Task to complete » This task calls for copying every line in the data below that contains the word "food".
+ + +
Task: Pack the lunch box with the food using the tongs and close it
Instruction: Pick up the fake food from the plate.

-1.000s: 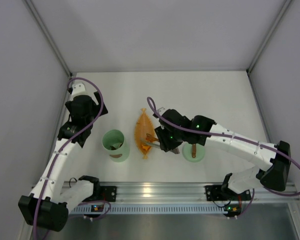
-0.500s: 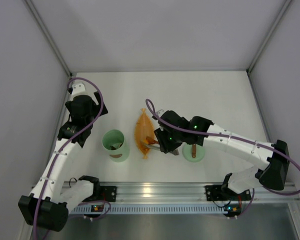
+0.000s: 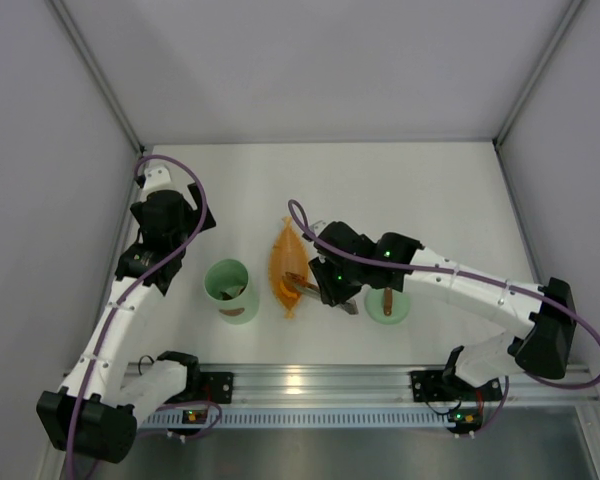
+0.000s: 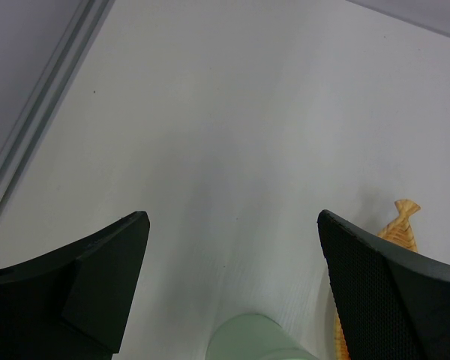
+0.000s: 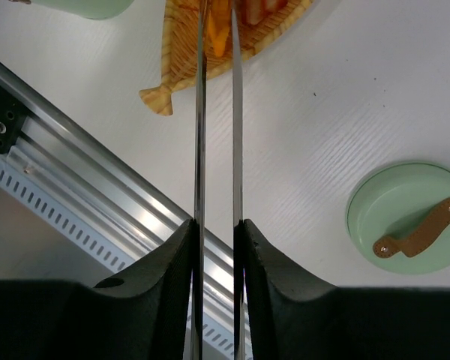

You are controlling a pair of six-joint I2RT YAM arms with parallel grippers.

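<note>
No writing, label, brand mark or number can be read in any view — nothing legible is made out on the lunch box (image 3: 227,290), its lid (image 5: 394,202), the tongs (image 5: 199,112), the orange dish (image 3: 283,255) or the aluminium rail (image 3: 310,382)

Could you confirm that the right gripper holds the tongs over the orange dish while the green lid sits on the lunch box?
Not quite: the green lid lies on the table, off the lunch box, as the top external view shows. The rest holds.
</note>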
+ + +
Result of this exercise »
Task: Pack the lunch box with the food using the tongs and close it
Instruction: Pick up the fake food from the plate.

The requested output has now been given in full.